» Task requirements
Only a number is wanted: how many lines in the listing contain the word "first"?

/---

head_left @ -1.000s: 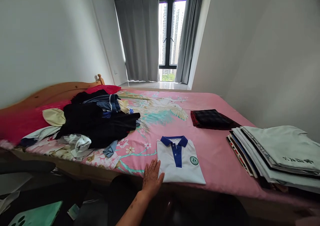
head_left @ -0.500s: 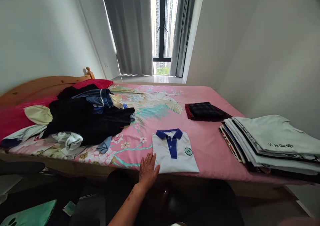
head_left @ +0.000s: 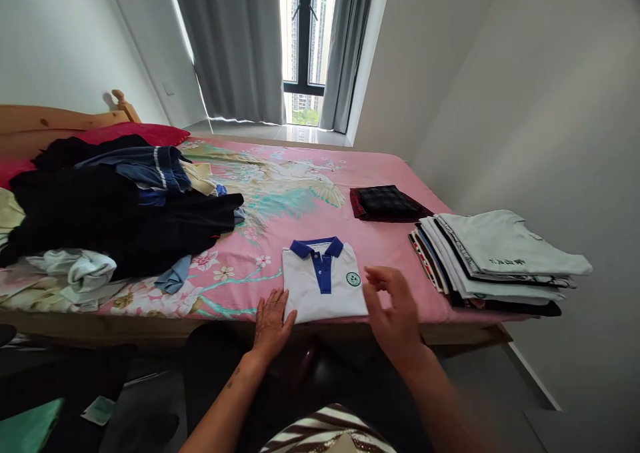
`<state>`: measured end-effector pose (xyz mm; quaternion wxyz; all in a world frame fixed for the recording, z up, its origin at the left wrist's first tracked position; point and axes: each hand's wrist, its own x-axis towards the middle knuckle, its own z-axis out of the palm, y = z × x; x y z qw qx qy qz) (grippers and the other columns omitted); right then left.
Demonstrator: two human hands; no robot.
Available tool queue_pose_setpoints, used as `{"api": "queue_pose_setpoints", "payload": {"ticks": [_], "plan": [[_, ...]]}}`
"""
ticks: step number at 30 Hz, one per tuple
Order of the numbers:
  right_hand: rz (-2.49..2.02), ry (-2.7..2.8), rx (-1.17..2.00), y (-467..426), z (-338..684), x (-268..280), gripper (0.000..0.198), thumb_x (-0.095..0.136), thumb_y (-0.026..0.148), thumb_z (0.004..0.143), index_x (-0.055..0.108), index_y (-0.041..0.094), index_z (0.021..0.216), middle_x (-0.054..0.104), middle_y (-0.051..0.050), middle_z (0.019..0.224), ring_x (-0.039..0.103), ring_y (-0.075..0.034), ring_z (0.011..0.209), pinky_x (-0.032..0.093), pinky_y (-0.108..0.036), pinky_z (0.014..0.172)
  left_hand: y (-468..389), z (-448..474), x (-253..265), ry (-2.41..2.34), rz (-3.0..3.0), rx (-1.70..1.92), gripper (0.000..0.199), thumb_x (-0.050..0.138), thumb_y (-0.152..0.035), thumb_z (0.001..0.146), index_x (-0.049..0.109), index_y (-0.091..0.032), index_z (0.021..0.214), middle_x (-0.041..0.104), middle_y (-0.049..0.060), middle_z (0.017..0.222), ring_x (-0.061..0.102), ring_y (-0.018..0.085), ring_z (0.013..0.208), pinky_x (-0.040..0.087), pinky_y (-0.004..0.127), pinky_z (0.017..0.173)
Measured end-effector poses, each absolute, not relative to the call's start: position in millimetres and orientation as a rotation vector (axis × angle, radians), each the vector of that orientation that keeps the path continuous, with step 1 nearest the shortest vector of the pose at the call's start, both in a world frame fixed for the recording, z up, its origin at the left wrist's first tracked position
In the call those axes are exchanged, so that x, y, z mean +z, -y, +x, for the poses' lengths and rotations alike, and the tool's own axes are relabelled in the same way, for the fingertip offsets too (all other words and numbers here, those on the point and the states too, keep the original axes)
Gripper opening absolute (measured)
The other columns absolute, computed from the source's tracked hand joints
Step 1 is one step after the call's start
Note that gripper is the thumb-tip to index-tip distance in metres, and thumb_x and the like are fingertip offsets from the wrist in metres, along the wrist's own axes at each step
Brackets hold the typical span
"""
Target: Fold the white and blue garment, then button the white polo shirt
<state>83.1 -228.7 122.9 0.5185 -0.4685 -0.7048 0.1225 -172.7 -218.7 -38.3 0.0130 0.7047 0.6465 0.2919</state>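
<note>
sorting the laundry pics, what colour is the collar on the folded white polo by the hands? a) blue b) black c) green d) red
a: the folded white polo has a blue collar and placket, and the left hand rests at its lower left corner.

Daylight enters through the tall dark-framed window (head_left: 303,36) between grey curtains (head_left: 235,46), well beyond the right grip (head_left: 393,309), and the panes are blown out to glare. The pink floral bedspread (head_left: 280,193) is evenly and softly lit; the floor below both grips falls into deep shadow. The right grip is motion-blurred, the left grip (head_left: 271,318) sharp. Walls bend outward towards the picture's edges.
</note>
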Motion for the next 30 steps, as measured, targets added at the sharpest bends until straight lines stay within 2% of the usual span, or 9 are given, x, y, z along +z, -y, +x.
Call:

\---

» Task response
2